He seemed to innately understand that this – a pile of discarded
rotting objects, would become the key to our food, our lives.
Before long,
teachers and community leaders were asking the kids to give workshops
to share their pretty successful and unique techniques. Inevitably,
Andrés offered to take over when the explanation of our compost
system came its turn.
In our farming
collective our leaders are quite simply those who work the hardest.
The kids themselves decide who should be a “guia” , which
basically means you have to do a whole lot more work
than everyone else.
In our country of
Venezuela, our leaders have been chosen by elections. All of a
sudden, eight months ahead of schedule, a snap presidential election
has been called, by the president. Causing everyone who is not
the president to shuffle a bit. It’s a bit hard to get a
presidential campaign together in a few weeks.
(Personally,
I would be all for just calling forth those who just work the
hardest like our guias of Conuco Colibri, but of course, that never
works in politics.)
And so, that leaves
one big problem. No one wants to run against the president.
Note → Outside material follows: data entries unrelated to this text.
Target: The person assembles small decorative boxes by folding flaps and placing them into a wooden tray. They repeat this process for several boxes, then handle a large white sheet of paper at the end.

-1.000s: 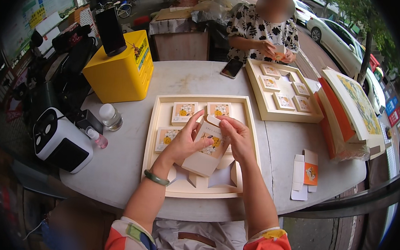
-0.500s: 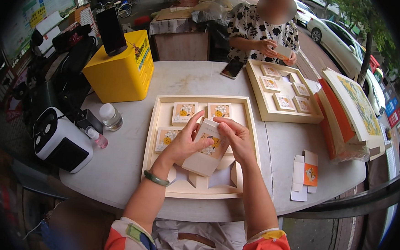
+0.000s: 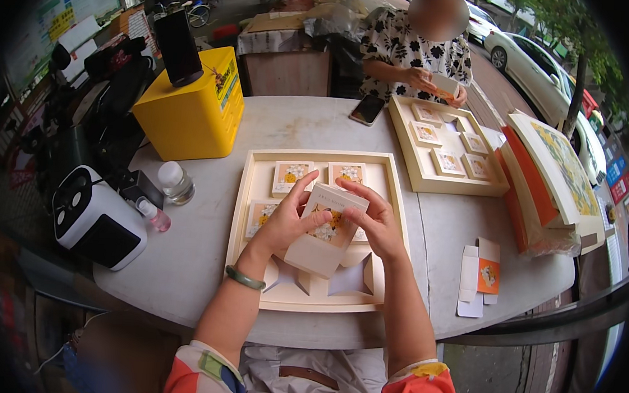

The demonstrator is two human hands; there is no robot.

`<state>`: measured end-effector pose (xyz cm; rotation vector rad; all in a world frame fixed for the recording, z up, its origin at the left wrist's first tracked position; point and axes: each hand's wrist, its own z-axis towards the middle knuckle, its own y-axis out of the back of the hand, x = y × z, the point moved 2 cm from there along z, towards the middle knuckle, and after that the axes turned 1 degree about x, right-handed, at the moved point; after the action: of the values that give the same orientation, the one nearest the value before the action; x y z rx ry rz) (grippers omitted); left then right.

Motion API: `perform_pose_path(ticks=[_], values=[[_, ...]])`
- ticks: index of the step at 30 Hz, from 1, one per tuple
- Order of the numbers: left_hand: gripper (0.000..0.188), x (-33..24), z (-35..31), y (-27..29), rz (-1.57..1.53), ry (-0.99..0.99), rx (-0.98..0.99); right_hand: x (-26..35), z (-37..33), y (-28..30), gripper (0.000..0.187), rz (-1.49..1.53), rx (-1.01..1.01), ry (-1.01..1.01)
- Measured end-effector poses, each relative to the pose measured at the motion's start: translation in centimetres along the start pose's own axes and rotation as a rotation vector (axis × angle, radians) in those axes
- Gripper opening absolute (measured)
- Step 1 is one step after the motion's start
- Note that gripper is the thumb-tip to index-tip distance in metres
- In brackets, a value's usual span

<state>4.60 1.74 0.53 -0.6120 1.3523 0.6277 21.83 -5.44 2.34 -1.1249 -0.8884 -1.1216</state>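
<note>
Between my two hands is a small cream carton (image 3: pixel 323 249) with a flower print, tilted above a large cream gift box (image 3: pixel 308 305). My left hand (image 3: pixel 290 220) grips the carton's left side, thumb across its front. My right hand (image 3: pixel 375 222) holds its right side near the top, thumb on the printed face. Below, in the gift box, several small flower-printed boxes (image 3: pixel 292 177) sit in the back and middle compartments. Two front compartments (image 3: pixel 350 278) show folded card walls and nothing in them. My hands hide part of the middle row.
A second gift box (image 3: pixel 448 184) with small boxes stands back right, before a person holding a carton. Orange and cream bags (image 3: pixel 546 182), a flattened carton (image 3: pixel 480 276), a phone (image 3: pixel 367 109), a yellow drawer unit (image 3: pixel 186 124), bottles (image 3: pixel 176 183) and a white appliance (image 3: pixel 101 217) surround it.
My right hand has shifted slightly from the carton's top corner down its right side, its thumb now lower on the front. The person opposite has moved their hands a little on their carton.
</note>
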Motion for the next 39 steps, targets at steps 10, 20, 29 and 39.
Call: perform_pose_path(ticks=[10, 20, 29, 39], values=[[0.087, -0.1, 0.0, 0.0, -0.054, -0.016, 0.03, -0.7, 0.3, 0.2, 0.034, -0.098, 0.02, 0.037], [0.087, -0.3, -0.2, 0.4, -0.019, 0.014, 0.081, -1.0, 0.4, 0.7, 0.03, -0.069, -0.03, 0.017], [0.09, -0.4, -0.2, 0.3, -0.039, 0.029, 0.106, -1.1, 0.4, 0.7, 0.03, 0.114, -0.049, -0.076], [0.076, -0.4, -0.2, 0.2, 0.002, -0.014, 0.034, -0.5, 0.1, 0.0, 0.034, -0.2, -0.012, 0.024]])
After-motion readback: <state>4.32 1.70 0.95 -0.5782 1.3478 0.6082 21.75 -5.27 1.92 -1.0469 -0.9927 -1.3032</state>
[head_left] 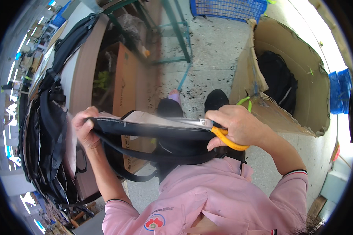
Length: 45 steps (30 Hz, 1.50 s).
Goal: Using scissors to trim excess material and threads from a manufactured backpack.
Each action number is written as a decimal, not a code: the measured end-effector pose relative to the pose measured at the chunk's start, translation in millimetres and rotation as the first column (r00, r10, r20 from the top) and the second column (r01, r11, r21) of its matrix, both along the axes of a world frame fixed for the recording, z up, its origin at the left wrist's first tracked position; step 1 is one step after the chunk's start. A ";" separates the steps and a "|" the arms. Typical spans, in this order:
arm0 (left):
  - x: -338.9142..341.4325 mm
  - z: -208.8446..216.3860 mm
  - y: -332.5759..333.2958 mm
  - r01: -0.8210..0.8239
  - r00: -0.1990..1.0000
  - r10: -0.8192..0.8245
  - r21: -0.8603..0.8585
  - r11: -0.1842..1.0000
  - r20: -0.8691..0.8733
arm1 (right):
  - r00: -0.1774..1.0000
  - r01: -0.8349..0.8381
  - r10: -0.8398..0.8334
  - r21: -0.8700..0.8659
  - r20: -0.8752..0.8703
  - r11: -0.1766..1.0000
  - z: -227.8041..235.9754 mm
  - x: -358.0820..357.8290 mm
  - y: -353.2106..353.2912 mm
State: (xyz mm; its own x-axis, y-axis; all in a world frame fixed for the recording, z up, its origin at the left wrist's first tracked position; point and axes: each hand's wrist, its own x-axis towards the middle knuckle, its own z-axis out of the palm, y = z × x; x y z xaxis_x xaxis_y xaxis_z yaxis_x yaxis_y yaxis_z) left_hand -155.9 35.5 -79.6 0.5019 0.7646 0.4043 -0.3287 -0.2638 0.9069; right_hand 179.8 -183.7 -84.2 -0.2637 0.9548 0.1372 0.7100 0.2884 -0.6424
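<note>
A black fabric bag [157,131] with a pale lining along its upper edge stretches across my lap. Its left end is pinched in my left hand [85,127], fingers closed on the cloth. My right hand [237,123] grips a pair of scissors [228,141] by the yellow handles. The metal blades point left and lie along the bag's pale edge; motion blurs them, so I cannot tell how far apart they are. Black straps [131,154] hang in loops below the bag's edge.
Black bags [47,129] are piled on the table at my left. A cardboard box [123,86] stands beneath it. At the right, a large open carton [306,74] holds a black bag [276,80]. Ahead are a green metal frame [176,35], a blue crate [227,9] and scattered dark scraps.
</note>
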 end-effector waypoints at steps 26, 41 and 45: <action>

Some say because no one can beat him. Others say because the rules of
the race are set by him and for him. But, no matter
what, it’s become an embarrasing problem to find at least one
running mates to make it look like a real election. An obscure
evangelical pastor just stepped forward, but he so unknown and so
scandal-clad
that it´s a stretch to get him on the ballot.
And,
listen, he has the cutest little doe eyes
that would look fabulous on bilboards.
He’s got my vote. Andrés
for President.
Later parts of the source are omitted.